The most common questions that come up when writing a document are:
- “Where do I start?”
- “What do I say?”
- “How do I know when I’m done?”
- “Who can I ask for help?”
- “Where can I find writing resources?”
These and many other questions can form mental barriers that discourage from contributing to documentation. When we remove or lower these barriers, writing can become an enjoyable, satisfying activity.
I hate writing!
That’s fine. Professional writers do, too. We’re just better at hiding it! The first thing to remember is that writing is an iterative process. Professional writers never produce the perfect document on their first try.
Instead, we start with an SFD (Shoddy First Draft), and then edit, edit, edit. The goal is not to write a perfect document, but to write one that is good enough to convey the information in an approachable way. This removes the pressure of writing a polished piece and instead lets us focus on conveying the correct information in the right order and proportion.
Write an SFD and brainstorm it with others - it really works!
Where do I start?
Begin by asking yourself, “Who is my audience?” Engineers? Less technical readers, such as management? Aliens? Once you know your audience, you’ll know how much detail to include, the tone to use, and who your reviewers will be.
Next, put yourself in your audience’s shoes and ask, “What do I, as this type of reader, need to know to use this thing I’m writing about?” Things that are obvious to you may not be obvious to an outsider. What tasks will the reader need to accomplish? What will they need to know to accomplish each task?
Write down headings representing each of those major points or areas. For example, “Installation,” “Configuration,” “Operation modes,” or “Command-line options.” These major things become the outline of your document.
What do I say?
Look at your outline. What does the reader need to know about each of those topics or areas of interest? For example, if you’re writing a procedure, you may also want to include prerequisites - that is, steps the reader must complete before starting the procedure. What are the possible scenarios when starting the procedure? What are the possible outcomes? Do the steps differ depending on the starting scenario and the desired outcome?
Write down some ideas or sub-topics for each key area. These become the mini table of contents for each section. Once you have those, your document outline is complete!
Flesh out one section at a time, keeping the level of detail appropriate to your audience. For example, if you’re writing a command-line reference, chances are the reader will be an advanced user who needs to understand the intricacies of each option, including allowed values, the default value, the behavior resulting from each value, and any exceptions and caveats.
On the other hand, if you’re documenting a specific feature, start by describing what it does, so that the reader has context, and describe how to use the feature afterwards. Put the “what” before the “how” and start simple, then introduce more detail as you go.
Active or passive voice?
Always use active voice. Active voice is much easier to parse and more relatable for the reader than passive voice. Passive voice sounds stuffy and officious; it reads like a boring legal document or that college textbook that made you fall asleep.
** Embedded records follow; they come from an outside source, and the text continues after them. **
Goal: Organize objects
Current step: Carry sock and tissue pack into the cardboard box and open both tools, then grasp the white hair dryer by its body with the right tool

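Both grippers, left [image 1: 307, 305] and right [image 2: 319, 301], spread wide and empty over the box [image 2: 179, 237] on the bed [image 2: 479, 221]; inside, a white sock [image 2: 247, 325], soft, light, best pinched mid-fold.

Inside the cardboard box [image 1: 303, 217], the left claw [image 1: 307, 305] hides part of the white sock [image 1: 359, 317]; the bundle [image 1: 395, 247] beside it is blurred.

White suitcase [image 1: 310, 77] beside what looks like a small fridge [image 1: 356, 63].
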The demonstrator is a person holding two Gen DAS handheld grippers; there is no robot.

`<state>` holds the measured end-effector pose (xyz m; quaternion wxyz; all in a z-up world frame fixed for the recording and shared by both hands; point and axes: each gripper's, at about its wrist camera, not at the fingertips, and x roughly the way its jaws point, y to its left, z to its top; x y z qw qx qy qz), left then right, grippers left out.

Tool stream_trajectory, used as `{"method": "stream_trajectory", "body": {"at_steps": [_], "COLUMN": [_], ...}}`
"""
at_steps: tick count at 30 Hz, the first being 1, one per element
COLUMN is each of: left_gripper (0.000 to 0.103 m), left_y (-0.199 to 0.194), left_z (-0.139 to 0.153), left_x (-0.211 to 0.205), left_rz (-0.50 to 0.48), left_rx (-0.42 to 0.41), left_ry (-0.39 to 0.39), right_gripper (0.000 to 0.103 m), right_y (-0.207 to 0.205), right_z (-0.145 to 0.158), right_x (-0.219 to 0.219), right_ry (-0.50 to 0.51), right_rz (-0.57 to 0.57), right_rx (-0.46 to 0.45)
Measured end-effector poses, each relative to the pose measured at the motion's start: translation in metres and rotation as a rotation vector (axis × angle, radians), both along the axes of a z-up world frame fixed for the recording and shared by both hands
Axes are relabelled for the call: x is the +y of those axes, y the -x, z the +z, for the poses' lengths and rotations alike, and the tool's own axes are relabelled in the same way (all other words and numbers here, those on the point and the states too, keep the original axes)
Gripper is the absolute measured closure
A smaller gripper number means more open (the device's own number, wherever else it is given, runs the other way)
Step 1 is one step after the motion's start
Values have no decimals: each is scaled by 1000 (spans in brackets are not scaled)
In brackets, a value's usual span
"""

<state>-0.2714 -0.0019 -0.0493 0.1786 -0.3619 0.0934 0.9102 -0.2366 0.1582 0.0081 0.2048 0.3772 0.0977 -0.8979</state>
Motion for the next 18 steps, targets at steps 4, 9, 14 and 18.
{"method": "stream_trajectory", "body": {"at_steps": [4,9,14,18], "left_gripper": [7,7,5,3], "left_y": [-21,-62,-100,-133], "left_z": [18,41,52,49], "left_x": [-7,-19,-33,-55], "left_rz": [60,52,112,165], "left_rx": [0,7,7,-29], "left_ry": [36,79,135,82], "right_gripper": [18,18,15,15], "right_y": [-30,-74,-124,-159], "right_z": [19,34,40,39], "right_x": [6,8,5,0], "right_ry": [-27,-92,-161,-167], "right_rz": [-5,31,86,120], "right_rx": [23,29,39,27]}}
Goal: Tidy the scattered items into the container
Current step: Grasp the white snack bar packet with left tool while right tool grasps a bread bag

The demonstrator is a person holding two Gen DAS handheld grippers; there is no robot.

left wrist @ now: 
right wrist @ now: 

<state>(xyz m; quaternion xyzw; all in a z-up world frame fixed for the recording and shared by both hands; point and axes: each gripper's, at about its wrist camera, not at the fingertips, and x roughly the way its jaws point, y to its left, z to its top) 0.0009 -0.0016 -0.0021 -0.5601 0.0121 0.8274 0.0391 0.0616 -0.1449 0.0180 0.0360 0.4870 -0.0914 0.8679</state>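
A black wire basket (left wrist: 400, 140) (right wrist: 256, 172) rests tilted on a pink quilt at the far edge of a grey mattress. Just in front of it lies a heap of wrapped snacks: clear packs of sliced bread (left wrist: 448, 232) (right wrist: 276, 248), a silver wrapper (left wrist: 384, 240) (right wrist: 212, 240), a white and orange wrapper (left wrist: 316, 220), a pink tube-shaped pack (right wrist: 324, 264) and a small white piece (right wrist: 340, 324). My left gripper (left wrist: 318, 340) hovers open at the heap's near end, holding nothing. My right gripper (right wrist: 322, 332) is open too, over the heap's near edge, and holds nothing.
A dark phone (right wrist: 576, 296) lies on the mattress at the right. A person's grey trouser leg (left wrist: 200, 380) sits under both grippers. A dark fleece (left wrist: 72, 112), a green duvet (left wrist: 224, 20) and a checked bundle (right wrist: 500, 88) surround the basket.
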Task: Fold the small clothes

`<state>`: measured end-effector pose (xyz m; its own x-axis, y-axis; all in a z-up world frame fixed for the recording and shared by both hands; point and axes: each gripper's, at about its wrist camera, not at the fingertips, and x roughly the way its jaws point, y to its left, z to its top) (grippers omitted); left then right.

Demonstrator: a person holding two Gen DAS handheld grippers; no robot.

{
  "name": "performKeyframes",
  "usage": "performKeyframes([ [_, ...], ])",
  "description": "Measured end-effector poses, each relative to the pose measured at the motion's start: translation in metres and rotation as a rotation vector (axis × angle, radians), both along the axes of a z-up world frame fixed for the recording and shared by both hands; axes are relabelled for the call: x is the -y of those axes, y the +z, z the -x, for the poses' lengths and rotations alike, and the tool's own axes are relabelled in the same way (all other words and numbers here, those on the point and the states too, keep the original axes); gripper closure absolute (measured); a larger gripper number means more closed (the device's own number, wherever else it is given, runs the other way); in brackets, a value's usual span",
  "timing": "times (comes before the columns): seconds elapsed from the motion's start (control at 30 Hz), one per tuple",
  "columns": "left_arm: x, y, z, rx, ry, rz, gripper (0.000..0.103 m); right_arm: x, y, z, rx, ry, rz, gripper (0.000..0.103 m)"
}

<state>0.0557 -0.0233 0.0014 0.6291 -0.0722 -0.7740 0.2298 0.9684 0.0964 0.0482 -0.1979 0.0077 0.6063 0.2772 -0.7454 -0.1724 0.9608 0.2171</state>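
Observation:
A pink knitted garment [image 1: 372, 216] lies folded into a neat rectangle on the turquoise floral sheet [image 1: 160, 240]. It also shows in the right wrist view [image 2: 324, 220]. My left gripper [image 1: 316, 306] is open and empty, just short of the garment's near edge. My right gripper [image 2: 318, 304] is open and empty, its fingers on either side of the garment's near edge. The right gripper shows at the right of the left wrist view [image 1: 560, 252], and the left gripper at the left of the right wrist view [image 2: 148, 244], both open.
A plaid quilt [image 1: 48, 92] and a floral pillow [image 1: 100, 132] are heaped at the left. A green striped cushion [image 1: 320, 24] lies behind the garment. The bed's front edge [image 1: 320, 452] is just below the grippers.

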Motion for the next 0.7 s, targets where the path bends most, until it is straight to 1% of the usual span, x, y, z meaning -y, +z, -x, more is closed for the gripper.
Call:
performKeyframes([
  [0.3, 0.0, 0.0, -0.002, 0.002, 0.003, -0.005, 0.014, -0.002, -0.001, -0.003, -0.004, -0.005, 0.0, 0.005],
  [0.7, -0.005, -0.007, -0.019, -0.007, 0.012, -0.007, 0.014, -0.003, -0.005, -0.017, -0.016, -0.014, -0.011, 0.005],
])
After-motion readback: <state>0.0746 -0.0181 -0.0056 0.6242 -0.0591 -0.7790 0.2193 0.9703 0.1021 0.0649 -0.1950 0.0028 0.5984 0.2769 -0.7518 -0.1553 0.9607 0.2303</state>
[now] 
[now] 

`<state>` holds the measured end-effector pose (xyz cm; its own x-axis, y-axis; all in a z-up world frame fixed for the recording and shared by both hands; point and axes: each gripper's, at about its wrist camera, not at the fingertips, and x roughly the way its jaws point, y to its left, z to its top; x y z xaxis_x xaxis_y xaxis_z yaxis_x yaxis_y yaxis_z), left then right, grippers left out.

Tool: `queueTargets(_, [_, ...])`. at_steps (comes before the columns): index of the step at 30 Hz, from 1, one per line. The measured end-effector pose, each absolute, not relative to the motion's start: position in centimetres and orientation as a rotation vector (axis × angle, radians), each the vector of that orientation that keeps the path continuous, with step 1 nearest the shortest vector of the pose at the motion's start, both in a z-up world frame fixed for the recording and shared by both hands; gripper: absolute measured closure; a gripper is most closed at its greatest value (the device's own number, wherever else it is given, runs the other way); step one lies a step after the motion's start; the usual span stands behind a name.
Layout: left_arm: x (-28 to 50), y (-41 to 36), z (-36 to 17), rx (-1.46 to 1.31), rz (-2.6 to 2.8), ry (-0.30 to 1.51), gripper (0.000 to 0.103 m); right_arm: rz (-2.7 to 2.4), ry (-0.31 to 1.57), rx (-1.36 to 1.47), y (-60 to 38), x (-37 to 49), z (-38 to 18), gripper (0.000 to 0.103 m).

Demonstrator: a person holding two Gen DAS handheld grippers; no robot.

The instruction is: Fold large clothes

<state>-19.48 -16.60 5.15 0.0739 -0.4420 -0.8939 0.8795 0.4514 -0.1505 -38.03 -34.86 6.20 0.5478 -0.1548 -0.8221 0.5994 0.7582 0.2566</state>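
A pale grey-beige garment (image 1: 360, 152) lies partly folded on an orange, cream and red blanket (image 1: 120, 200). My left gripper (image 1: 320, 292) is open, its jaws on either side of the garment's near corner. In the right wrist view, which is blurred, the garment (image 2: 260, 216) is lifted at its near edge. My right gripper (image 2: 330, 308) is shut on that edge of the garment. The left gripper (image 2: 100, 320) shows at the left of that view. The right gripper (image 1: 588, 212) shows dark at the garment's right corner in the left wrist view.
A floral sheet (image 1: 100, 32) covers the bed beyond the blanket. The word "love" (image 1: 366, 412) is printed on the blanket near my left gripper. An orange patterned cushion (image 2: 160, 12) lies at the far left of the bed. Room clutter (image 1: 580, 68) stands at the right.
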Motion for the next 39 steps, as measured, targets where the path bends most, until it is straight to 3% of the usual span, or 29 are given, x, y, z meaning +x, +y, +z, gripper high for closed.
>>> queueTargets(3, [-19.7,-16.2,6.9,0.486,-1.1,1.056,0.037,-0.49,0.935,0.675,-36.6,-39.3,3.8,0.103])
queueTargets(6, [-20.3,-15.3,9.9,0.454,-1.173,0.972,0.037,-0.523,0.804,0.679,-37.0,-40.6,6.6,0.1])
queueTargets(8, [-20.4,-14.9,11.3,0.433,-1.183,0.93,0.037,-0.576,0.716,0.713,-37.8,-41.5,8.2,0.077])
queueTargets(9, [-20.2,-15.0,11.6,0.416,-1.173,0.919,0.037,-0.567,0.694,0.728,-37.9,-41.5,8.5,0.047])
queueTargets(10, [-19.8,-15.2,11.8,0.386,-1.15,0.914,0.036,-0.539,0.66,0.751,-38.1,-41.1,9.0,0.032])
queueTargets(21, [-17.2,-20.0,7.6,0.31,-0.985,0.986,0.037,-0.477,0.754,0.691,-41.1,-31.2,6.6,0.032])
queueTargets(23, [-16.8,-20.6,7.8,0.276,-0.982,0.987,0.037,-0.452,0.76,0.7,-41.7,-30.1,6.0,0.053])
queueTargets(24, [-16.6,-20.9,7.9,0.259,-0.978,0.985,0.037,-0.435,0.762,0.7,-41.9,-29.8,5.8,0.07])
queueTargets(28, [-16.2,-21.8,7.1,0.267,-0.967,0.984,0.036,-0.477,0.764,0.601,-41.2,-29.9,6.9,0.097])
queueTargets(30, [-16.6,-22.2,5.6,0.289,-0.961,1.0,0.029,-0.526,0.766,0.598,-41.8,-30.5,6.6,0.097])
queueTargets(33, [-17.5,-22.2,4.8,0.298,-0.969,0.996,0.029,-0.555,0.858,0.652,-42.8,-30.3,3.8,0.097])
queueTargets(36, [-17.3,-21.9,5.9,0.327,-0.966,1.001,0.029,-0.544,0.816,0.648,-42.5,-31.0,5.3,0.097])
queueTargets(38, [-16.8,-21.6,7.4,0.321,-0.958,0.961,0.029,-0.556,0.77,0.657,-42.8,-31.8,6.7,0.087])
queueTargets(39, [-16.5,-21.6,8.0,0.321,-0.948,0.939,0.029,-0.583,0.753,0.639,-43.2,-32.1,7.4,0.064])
It takes much more brain work to understand and causes the reader to zone out.
Consider the following:
“The files being installed are copied to the destination directory by the installer. The destination directory is created by the installer before the files are copied.”
And now read the same information in active voice:
“The installer creates the destination directory, then copies the files to it.”
Night and day, don’t you think?
How do I know when I’m done?
This is the hardest part. When do you stop writing?
Go over each section and ask yourself again, “would I know how to use this thing based solely on what’s written?” If so, send your document out for review. Tekton engineers and contributors will confirm the document’s technical accuracy, while a technical writer will polish the style, tone, and structure of the document.
How can I learn more?
Take a look at the Google Developer Style Guide. It covers style, tone, grammar, and punctuation.